» **Your instructions**
Find the word "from" in the data. Return every line where it appears.

» **Data below**
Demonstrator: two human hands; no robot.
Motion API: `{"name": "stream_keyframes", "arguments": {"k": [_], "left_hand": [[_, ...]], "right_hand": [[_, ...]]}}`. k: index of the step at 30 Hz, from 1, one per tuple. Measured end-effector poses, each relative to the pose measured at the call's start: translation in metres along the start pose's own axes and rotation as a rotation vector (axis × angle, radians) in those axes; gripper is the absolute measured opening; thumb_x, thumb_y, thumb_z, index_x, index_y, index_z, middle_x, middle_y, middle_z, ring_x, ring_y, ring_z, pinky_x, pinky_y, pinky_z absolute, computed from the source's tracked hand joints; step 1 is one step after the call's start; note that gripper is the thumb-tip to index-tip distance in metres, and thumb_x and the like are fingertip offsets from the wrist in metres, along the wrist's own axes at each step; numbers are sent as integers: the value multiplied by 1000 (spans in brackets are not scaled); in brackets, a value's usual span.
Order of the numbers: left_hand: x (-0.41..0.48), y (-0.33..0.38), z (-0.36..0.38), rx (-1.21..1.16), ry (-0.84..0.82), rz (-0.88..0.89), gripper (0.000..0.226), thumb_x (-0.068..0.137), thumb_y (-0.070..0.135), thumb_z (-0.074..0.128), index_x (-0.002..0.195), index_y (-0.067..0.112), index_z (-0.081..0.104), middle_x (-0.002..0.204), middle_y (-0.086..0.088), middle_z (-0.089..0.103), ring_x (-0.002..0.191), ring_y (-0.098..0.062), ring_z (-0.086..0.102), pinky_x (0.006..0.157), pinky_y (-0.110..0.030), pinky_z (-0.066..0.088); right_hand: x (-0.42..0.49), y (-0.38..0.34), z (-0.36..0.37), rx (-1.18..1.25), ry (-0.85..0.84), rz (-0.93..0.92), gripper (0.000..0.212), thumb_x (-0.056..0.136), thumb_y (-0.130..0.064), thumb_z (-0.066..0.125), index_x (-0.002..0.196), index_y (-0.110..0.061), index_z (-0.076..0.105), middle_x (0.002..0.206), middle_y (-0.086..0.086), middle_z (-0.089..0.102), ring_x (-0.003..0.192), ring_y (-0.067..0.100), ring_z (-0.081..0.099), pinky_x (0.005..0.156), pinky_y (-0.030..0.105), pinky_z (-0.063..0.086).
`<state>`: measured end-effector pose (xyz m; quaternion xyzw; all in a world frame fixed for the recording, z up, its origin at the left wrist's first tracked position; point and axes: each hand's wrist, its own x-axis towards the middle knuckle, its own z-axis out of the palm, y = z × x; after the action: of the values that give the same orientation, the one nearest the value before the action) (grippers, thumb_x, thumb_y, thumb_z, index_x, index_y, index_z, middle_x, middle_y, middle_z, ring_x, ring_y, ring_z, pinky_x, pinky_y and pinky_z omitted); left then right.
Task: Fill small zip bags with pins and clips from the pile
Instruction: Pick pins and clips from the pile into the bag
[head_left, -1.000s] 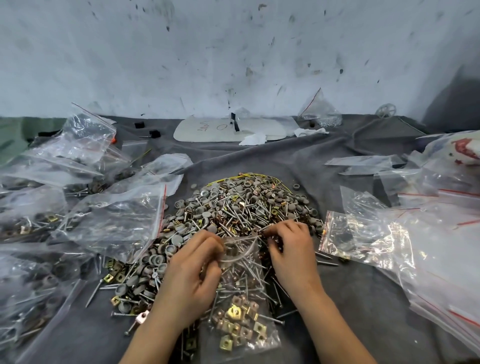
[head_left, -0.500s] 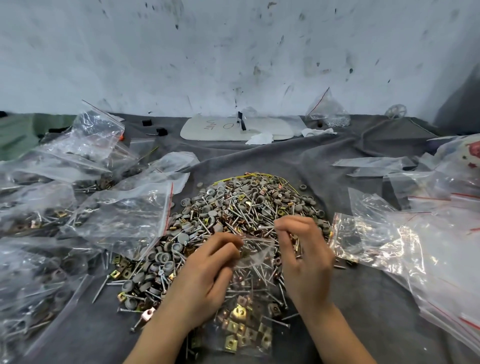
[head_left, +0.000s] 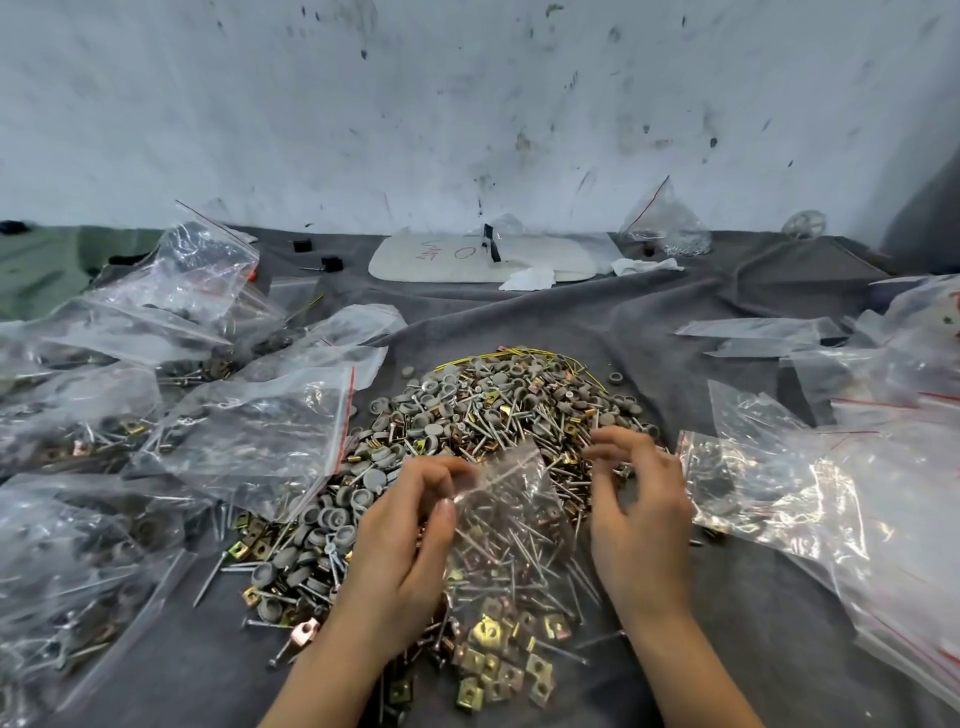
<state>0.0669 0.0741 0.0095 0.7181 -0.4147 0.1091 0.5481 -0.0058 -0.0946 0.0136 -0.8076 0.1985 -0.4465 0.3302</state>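
A pile of grey-capped pins and brass clips (head_left: 498, 410) lies on the grey cloth. In front of it lies a small clear zip bag (head_left: 511, 566) holding pins and several brass clips. My left hand (head_left: 410, 540) pinches the left edge of the bag's mouth between thumb and fingers. My right hand (head_left: 641, 519) hovers just right of the bag over the pile's right edge, its fingers loosely curled. I see nothing plainly held in it.
Filled zip bags (head_left: 249, 431) crowd the left side, and a stack of empty zip bags (head_left: 789, 483) lies on the right. A white board (head_left: 483, 257) and another bag (head_left: 667, 223) sit at the back by the wall. Loose pins and clips (head_left: 270, 571) are scattered at the front left.
My right hand has left the bag's mouth and moved right and up over the pile. My left hand keeps its hold on the bag's mouth.
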Motion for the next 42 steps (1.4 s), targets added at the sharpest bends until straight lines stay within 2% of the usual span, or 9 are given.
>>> {"name": "stream_keyframes", "arguments": {"k": [4, 11, 17, 21, 26, 32, 35, 38, 42], "left_hand": [[1, 3, 2, -30, 79, -19, 11, 91, 30, 37, 92, 33, 47, 94, 1, 65, 76, -8, 60, 59, -5, 44], [2, 9, 3, -16, 93, -10, 13, 92, 23, 39, 95, 34, 45, 99, 10, 62, 79, 13, 58, 59, 0, 41], [0, 4, 1, 68, -86, -7, 14, 89, 29, 34, 91, 35, 47, 111, 20, 58, 85, -1, 59, 64, -22, 53], [2, 5, 3, 183, -204, 153, 11, 91, 22, 38, 96, 26, 46, 117, 11, 55, 98, 0, 56, 78, -17, 47], [1, 5, 3, 190, -243, 201, 10, 92, 18, 40, 99, 21, 47, 119, 7, 51, 93, 1, 52, 77, -10, 39], [2, 3, 5, 163, -214, 208, 16, 89, 14, 41, 102, 20, 47, 119, 7, 52, 97, 7, 50, 80, -7, 38], [0, 3, 6, 110, -149, 180, 15, 90, 14, 40, 102, 21, 46, 118, 4, 58, 93, -6, 61, 78, -17, 48], [0, 4, 7, 51, -19, 140, 16, 91, 15, 38, 100, 26, 46, 115, 10, 58, 92, -2, 60, 74, -11, 48], [2, 4, 6, 7, 171, 44, 17, 93, 23, 36, 99, 36, 43, 107, 11, 62, 82, -1, 61, 61, -12, 47]], "right_hand": [[-2, 9, 3, -352, -346, 158, 20, 90, -17, 60, 107, -27, 63, 106, -13, 62, 108, 14, 45, 97, 33, 36], [-1, 11, 4, -428, -375, 196, 16, 92, -26, 57, 107, -30, 62, 109, -14, 62, 108, 13, 41, 91, 32, 28], [-1, 0, 0, -99, -26, -83, 25, 91, 2, 54, 114, -7, 63, 100, 2, 52, 90, 10, 51, 83, 6, 37], [-6, -9, 2, -1, 47, -390, 22, 91, -3, 50, 105, 1, 67, 94, 7, 50, 87, 3, 43, 81, 4, 37], [-13, -8, 6, 98, -156, -529, 23, 92, -4, 50, 103, -2, 70, 94, 9, 56, 89, 14, 54, 80, 17, 45], [-13, -7, 8, 129, -168, -535, 29, 86, 2, 52, 109, -9, 66, 104, 2, 65, 99, 18, 56, 78, 43, 49], [-10, -9, 5, 199, -70, -466, 37, 89, 5, 47, 120, -9, 60, 117, -4, 63, 114, 17, 56, 94, 38, 48], [-5, -6, -2, 128, 68, -212, 33, 85, 11, 53, 110, -9, 64, 104, -9, 61, 103, 8, 57, 93, 21, 46], [-1, -2, -2, -65, -342, 104, 19, 88, -9, 63, 88, -28, 63, 87, -22, 55, 98, 8, 52, 88, 26, 41]]}}
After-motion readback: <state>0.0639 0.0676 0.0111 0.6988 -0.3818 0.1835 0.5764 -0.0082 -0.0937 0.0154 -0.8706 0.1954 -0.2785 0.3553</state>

» **Solution for this problem**
Motion API: `{"name": "stream_keyframes", "arguments": {"k": [_], "left_hand": [[_, ...]], "right_hand": [[_, ...]]}}`. k: index of the step at 30 Hz, from 1, one per tuple. Measured end-effector poses, each relative to the pose measured at the call's start: translation in metres along the start pose's own axes and rotation as a rotation vector (axis × angle, radians) in those axes; gripper is the absolute measured opening; thumb_x, thumb_y, thumb_z, index_x, index_y, index_z, middle_x, middle_y, middle_z, ring_x, ring_y, ring_z, pinky_x, pinky_y, pinky_z absolute, computed from the source's tracked hand joints; step 1 is one step after the call's start; note that gripper is the thumb-tip to index-tip distance in metres, and thumb_x and the like are fingertip offsets from the wrist in metres, along the wrist's own axes at each step; numbers are sent as integers: the value multiplied by 1000 (spans in brackets are not scaled); in brackets, a value's usual span.
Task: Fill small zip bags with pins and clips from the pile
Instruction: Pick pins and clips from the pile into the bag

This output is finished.